More OpenMP Processor Parallel Computing Benchmarks - Roy Longbottom's PC benchmark Collection

More OpenMP Parallel Computing Benchmarks

MemSpeed	Example Log Files	Different Version Results
Results On A Different Processor	Other Benchmark Compilations

General

OpenMP is a system independent set of procedures and software that arranges automatic parallel processing of shared memory data when more than one processor is provided. This option is available in the latest Microsoft C++ compilers. The first benchmark, described in OpenMP MFLOPS, executes the same functions, using the same data sizes, as the CUDA Graphics GPU Parallel Computing Benchmark, with varieties compiled for 32 bit and 64 bit operation, using old style i387 floating point instructions and more recent SSE code.

It was decided to compile other existing benchmarks using the same Microsoft compiler and OpenMP directive, the first one being the Linpack Benchmark, where performance is mainly governed by a loop containing

   dy[i] = dy[i] + da * dx[i]

The speed measured by the OPenMP version was unexpectedly extremely slow. So, it was decided to produce a variation of the MemSpeed Benchmark, with the same calculations, but using data sizes that occupy increasing memory sizes to test caches and RAM. Other benchmarks were also converted to identify other slow functions. Some of these showed that careless use of OpenMP leads to programs producing wrong and inconsistent numeric results.

The new benchmarks are included for download in OpenMPMflops.zip. No installation is necessary - Extract All and click on EXE files.

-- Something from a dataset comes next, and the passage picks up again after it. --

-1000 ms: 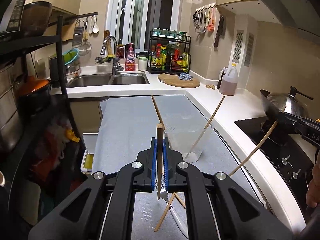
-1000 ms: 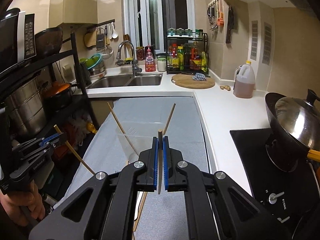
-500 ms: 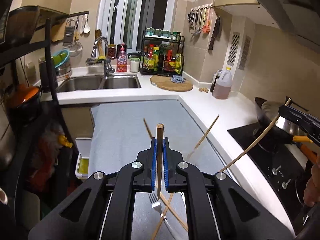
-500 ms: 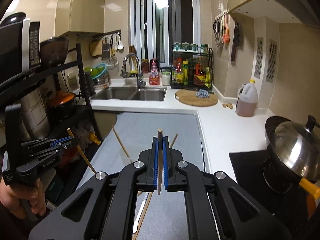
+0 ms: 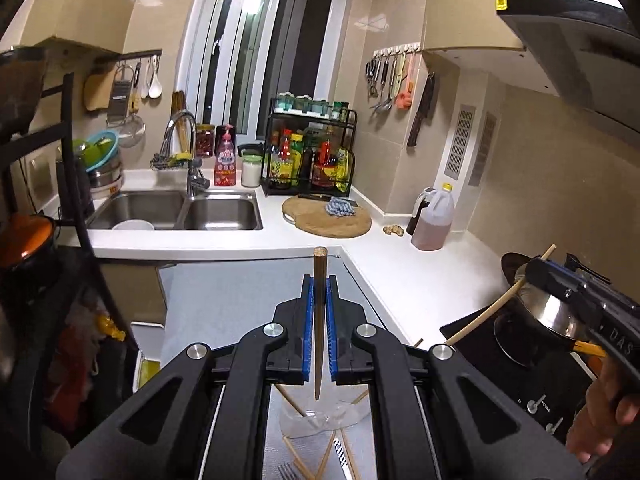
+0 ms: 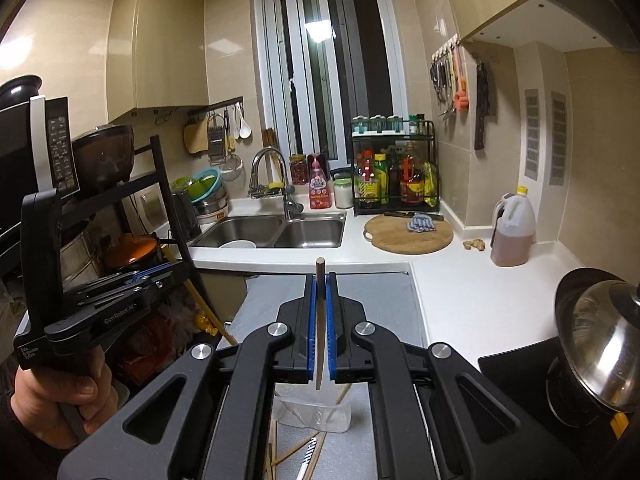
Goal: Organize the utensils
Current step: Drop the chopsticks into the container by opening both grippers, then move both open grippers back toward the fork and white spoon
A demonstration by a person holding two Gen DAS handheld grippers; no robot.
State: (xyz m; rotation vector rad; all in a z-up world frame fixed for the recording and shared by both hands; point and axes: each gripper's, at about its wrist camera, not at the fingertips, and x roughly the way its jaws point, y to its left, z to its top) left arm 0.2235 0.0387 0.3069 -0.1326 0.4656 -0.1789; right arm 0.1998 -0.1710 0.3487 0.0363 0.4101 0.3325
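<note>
A chopstick [image 5: 319, 320] is clamped upright in the left tool [image 5: 319, 328] and another [image 6: 320, 324] in the right tool [image 6: 320, 328], both held above the clear cup [image 6: 316, 412] standing near and below on the grey surface [image 6: 360, 292].

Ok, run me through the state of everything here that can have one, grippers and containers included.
Left gripper: shut on a chopstick.
Right gripper: shut on another chopstick.
Clear container: upright, chopsticks leaning inside.
Wok: lid on.
Oil jug: capped, upright.
</note>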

The OpenMP benchmarks have also been ported to 32-Bit and 64-Bit Linux using the supplied GCC compiler (all free software) - see linux benchmarks.htm, linux openmp benchmarks.htm and download benchmark execution files, source code, compile and run instructions in linux_openmp.tar.gz. Using Windows the file downloaded wrongly as linux_openmp.tar.tar but was fine when renamed linux_openmp.tar.gz.

To Start

MemSpeed

MemSpeed benchmark employs three different sequences of operations, on 64 bit double precision floating point numbers, 32 bit single precision numbers and 32 bit integers via two data arrays:

   Sum to register   r = r + x [m] * y[m] (Integer + y [m])
   Sum to memory     x[m] = x[m] + y[m]                    
   Memory to memory  x[m] = y[m]

MemSpd2K, the latest standard version, uses assembly code to execute the same instructions as the original MemSpeed benchmark. This special version for OpenMP is again all C code, with the first linked triad tests returning results to memory via:

   Sum to memory     x[m] = x[m] + r * y[m]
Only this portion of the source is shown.